The file might or might not have a CRLF at the end of the file because
human beings might have edited the file with a text editor, and either
inserted or neglected to insert this final CRLF.
We want the file format to be legal with or without the final CRLF;
however, all prior CRLFs in the file must be present.
So how to express this:
1) CRLF is a terminator of the record
2) CRLF is an occursSeparator of the enclosing array, records have no
terminator. We enclose the array in a sequence group where the array is
followed by a hidden "optional" (minOccurs=0 max=1) element of
fixed="CRLF" string value.
Choice (1) requires that we have finalTerminatorCanBeMissing
Choice (2) is just modeling the behavior that is required directly via
hidden elements. This is tantamount to saying that this keyword is not
worth having because there is a way to model it already. This is true of
many keywords. If we deem this one too obscure, then we need to revisit
many others. (Leading/Trailing Skip Bytes is a good example. Trivially
represented by a hidden element). What are our criteria for inclusion? Up
until now our criteria have been to include things that existing systems
already have found a need for. However, existing systems don't have hidden
field capability.
Note that this same missing final terminator issue can come up not only
with End-of-data, but with any bounded size structure.

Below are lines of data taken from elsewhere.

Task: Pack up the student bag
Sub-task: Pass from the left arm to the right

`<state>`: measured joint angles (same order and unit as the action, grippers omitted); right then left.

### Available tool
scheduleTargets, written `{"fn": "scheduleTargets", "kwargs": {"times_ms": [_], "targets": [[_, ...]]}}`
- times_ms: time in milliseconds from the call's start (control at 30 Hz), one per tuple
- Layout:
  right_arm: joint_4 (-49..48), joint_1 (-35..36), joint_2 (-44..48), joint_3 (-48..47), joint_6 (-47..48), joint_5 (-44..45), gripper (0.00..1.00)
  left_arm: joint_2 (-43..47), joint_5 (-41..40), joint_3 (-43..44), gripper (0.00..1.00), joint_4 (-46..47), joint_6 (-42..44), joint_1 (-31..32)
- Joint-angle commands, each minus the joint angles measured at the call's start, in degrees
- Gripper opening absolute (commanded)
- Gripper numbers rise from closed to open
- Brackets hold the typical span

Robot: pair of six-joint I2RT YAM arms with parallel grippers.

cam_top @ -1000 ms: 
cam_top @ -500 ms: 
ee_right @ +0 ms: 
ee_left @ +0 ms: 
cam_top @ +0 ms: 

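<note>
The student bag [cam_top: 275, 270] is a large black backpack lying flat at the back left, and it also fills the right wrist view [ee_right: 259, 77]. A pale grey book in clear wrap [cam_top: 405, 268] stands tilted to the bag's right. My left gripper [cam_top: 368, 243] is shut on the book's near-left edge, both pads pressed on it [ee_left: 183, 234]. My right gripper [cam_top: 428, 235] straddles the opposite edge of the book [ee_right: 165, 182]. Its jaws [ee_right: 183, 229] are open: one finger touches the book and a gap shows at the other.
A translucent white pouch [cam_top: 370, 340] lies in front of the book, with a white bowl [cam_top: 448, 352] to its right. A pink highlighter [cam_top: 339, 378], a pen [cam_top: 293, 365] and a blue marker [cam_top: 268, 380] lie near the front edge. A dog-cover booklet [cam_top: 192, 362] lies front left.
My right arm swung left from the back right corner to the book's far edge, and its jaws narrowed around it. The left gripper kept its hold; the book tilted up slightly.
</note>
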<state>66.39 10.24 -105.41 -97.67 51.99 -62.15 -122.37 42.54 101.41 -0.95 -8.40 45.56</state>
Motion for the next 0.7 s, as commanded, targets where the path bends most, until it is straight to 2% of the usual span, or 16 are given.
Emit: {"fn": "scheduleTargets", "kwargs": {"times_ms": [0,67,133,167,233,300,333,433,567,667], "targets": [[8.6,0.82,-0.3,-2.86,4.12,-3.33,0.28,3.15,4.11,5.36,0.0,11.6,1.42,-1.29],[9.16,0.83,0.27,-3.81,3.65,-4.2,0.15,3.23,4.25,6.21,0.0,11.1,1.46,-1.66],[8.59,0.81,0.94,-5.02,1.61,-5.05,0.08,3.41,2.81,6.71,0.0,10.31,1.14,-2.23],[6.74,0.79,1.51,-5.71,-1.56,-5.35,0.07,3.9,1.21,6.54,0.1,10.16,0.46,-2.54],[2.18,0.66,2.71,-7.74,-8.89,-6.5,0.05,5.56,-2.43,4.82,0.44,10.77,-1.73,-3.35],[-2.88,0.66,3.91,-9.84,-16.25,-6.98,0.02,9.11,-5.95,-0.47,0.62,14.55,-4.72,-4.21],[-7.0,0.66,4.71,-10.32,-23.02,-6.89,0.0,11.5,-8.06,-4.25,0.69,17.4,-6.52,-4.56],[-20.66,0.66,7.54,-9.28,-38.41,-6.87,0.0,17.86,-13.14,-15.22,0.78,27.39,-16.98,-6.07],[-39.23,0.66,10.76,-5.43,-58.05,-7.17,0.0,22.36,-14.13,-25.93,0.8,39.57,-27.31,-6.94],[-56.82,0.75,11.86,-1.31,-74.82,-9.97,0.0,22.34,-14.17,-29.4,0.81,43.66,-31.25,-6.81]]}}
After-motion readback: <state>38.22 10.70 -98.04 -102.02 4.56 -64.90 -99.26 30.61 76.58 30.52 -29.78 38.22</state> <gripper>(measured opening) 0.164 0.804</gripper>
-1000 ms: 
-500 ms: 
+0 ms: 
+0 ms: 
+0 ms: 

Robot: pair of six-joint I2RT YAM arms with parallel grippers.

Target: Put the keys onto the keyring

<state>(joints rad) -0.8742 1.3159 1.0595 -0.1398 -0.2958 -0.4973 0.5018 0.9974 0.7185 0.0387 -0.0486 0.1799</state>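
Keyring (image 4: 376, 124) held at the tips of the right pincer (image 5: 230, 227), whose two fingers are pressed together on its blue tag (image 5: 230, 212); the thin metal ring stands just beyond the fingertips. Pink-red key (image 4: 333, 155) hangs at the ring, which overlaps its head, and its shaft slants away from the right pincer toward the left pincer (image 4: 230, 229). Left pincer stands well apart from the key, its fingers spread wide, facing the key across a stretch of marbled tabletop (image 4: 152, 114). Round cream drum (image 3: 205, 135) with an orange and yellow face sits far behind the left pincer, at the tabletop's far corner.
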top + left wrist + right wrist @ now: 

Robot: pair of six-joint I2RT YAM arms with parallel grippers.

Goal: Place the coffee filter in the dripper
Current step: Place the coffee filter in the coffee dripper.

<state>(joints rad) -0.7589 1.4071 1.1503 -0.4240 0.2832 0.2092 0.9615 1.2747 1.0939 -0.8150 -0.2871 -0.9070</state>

E.g., suppose we say that an array has occursUnits="bytes" and
occursPath="874". Then it is 874 bytes long. The array elements can be
terminated by a particular data. E.g., semicolon. For the same reasons as
the CRLF example above, we want to be able to tolerate a missing final
semicolon before the end of the 874 bytes. In effect the
byte-length-limit creates an implicit "end-of-data" for a sub-stream
consisting of just those bytes.
Conclusion: finalTerminatorCanBeMissing seems to be useful enough and
comes up often enough that I think the keyword is worthwhile.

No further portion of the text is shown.